Nesse sentido, o evento “pagamento judicial” pode ser classificado como um
“risco”, “na medida em que ele é um evento futuro e incerto”. Cabe à
Advocacia-Geral da União (AGU) atuar perante os órgãos judiciários para obter
decisões que sejam favoráveis à Fazenda Pública, no sentido de evitar a
realização de pagamentos judiciais, explica o anexo.
As
ações judiciais são classificadas, quanto à probabilidade de perda para o
erário público, em risco provável, possível e remoto.

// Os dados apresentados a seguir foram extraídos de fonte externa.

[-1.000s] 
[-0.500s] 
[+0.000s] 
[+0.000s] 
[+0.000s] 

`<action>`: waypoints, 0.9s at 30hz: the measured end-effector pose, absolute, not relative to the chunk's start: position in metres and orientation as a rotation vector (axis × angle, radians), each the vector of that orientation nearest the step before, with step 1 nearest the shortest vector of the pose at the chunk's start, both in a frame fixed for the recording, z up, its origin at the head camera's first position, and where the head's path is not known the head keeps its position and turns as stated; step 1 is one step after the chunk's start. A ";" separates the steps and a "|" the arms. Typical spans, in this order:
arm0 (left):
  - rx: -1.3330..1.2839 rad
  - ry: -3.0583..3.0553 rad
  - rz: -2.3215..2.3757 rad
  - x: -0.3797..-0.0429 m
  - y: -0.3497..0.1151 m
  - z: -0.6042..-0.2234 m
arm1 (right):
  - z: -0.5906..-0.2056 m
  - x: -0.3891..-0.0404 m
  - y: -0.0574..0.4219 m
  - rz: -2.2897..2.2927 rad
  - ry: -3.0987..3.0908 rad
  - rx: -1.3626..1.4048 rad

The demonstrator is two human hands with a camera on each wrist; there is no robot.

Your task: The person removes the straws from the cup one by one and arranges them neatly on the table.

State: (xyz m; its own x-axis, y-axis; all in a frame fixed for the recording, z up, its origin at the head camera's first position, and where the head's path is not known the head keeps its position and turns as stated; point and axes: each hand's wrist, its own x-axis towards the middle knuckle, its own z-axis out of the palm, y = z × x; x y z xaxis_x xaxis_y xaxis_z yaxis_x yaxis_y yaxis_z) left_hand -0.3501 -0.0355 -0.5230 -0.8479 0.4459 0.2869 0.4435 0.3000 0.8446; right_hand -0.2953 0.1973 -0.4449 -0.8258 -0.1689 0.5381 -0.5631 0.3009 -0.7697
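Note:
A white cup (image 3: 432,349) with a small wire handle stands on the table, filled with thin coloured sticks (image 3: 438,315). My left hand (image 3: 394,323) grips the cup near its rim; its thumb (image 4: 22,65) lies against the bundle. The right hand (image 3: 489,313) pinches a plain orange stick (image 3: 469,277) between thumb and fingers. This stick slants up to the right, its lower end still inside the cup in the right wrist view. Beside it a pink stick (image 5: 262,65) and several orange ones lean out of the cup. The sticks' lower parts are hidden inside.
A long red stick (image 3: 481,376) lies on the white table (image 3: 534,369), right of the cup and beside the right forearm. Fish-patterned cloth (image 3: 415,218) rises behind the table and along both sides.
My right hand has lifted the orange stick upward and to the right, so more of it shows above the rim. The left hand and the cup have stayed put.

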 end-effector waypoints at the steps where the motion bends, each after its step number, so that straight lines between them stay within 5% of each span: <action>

O Tribunal de Contas da União
(TCU) determinou que os processos com risco considerado como provável deverão
constituir provisão, a ser reconhecida nas demonstrações contábeis elaboradas
pela Secretaria do Tesouro Nacional.
Por
isso, o anexo do PLDO tratou apenas das demandas de risco possível, que
apresentaram discreta elevação no último ano, alcançando, em dezembro de 2019,
o estoque de potencial impacto de R$ 1,540 trilhão, representando uma elevação
de 0,7% em relação a 2018.
O
dramático, para as finanças da União, é o assombroso crescimento das ações de
risco provável, pois, em futuro próximo, elas se traduzirão em despesas
orçamentárias a serem pagas. O anexo do PLDO diz que o expressivo aumento das
ações de risco provável pode ser explicado pela atualização dos critérios de classificação
dos riscos, operada pelas portarias AGU nº 318/2018 e nº 514/2019. “Tais
normativos ensejaram reclassificação de parte das ações judiciais que passaram
a serem classificadas como de risco provável”, diz o texto.
O
anexo do PLDO chama a atenção para o fato de que não há precisão a respeito do
término das ações judiciais e dos montantes a serem pagos, pois o tempo de
tramitação de cada processo é variável, podendo durar vários anos ou ser
resolvido no curto prazo. Os próprios valores das estimativas para as perdas
devem ser avaliados com cuidado, destaca o texto do anexo, pois o impacto de
algumas ações não está disponível. Ou seja, a perda poderá ser maior do que a
estimada.
A
curiosidade de quem toma conhecimento da astronômica despesa da União com o
pagamento de sentenças judiciais é saber do que tratam essas ações. Elas podem
ser movidas contra a administração direta da União. Por exemplo, existem
numerosas ações para o fornecimento de medicamentos de alto custo fora da lista
do SUS. Só com esse item, o risco de perda possível foi estimado em R$ 1,3
bilhão.
Uma
ação alega responsabilidade objetiva da União por dano causado ao setor
sucroalcooleiro, em virtude da fixação dos preços dos produtos do setor em
valores inferiores ao levantamento de custos realizado pela Fundação Getúlio
Vargas (FGV). A perda possível foi estimada em R$ 107 bilhões. Outra ação pede
indenização de prejuízos sofridos pelas empresas aéreas, em razão da política
tarifária estabelecida no período de outubro de 1987 a janeiro de 1992. A perda
possível foi estimada em R$ 2,2 bilhões.
Há
demandas judiciais contra a União de natureza tributária, inclusive
previdenciária. Uma ação questiona, por exemplo, a incidência da contribuição
do PIS sobre as receitas decorrentes da locação de bens imóveis, inclusive no
que se refere às empresas que alugam imóveis esporádica ou eventualmente. A
perda possível foi estimada em R$ 2,9 bilhões em um ano e R$ 14,6 bilhões em
cinco anos. Há ainda ações contra autarquias e fundações, contra empresas
estatais dependentes do Tesouro Nacional e demandas contra o Banco Central.
Na
nota técnica conjunta 5/2020, divulgada nesta semana, as consultorias
Legislativa e de Orçamento da Câmara dos Deputados dizem que as despesas da
União decorrentes de decisões judiciais estão atingindo valores muito
preocupantes. Segundo a nota, o valor de R$ 55,5 bilhões para o pagamento de
sentenças judiciais previsto na proposta orçamentária de 2021 “reflete apenas a
ponta de um problema ainda maior, que são os riscos fiscais associados ao forte
crescimento de ações contra a União”.
Diante disso, a nota ressalta que “a necessidade de fortalecimento da defesa jurídica do Estado em face do crescimento das demandas em todas as áreas é um tema que, mais cedo ou mais tarde, terá que ser enfrentado”.